Girindrawardhana memimpin Majapahit hanya kurang dari satu tahun, yaitu saat ia berhasil merebut dari tangan Prabu Singawikrama Wardhana (awal 1478) sampai ia dihancurkan Demak (akhir 1478) karena akan bergabung dengan Portugis.


Sesuatu yang tidak mungkin jika waktu kurang dari satu tahun Raden Parah membangun pasukan perang, apalagi memerangi ayahnya sendiri yang memberikan hadiah Glagah Wangi. Jadi yang benar ayahanda Raden Patah atau sang putra fajar adalah Prabu Kertawija atau Brawijaya ke-1.


2. Mas Karebet


Mas Karebet atau  Jaka Tingkir adalah putra fajar yang kedua. Menurut sejarah ia adalah Putra Ki Kebo Kenanga atau Ki Ageng Pengging, tapi karena sejak kecil ayah dan ibunya sudah meninggal maka ia dipungut anak oleh Nyai Ageng Tingkir.
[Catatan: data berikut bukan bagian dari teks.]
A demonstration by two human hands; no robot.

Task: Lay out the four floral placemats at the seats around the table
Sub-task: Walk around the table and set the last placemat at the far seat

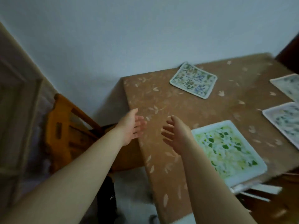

Lalu siapakah Ki Kebo Kenanga atau Ki Ageng Pengging itu? Tokoh ini konon adalah putra dari Raden Handayaningrat yang masa mudanya bernama Jaka Sengara. 


Jaka Sengara seorang pemuda kabur kanginan yang memiliki kesaktian tinggi. Kebetulan waktu itu Raja Majapahit (Brawijaya V) sedang kehilangan putrinya, yaitu Putri Pembayun. 


Diadakanlah sayembara, siapapun yang bisa menemukan dan membawa pulang sang putri,  maka kalau lelaki akan dijodohkan dengannya sedang kalau perempuan akan diangkat sebagai saudara.


Ternyata setelah dilacak Sang putri diculik oleh Menak Daliputih yaitu keturunan Bre Wirabumi di Blambangan.


Jaka Sengara berhasil memenangkan Sayembara, ia menikahi Putri Pembayun dan sekaligus diangkat sebagai Adipati di Pengging bergelar Raden Handayaningrat.


Mereka memiliki tiga anak, yakni Raden Kebo Kanigara (Ki Ageng Banyubiru), Nini Panengah (Nyai Ageng Tingkir) dan Raden Kebo Kenanga (Ki Ageng Pengging II).


Raden Handayaningrat gugur oleh Senopati Islam saat membela Majapahit.


Kedudukannya digantikan Raden Kebo Kenanga atau Ki Ageng Pengging II.  Raden Kebo Kenanga menikah dengan kakak perempuan Ki Ageng Butuh dan melahirkan Mas Karebet.


Dengan Demikian Mas Karebet adalah Cucu Buyut Brawijaya  V atau Prabu Girindrawardhana, raja terakhir Majapahit.


Keberhasilan hidup Mas Karebet di samping tidak terlepas dari keluarga besarnya, juga atas tuntunan orang-orang yang menjadi gurunya.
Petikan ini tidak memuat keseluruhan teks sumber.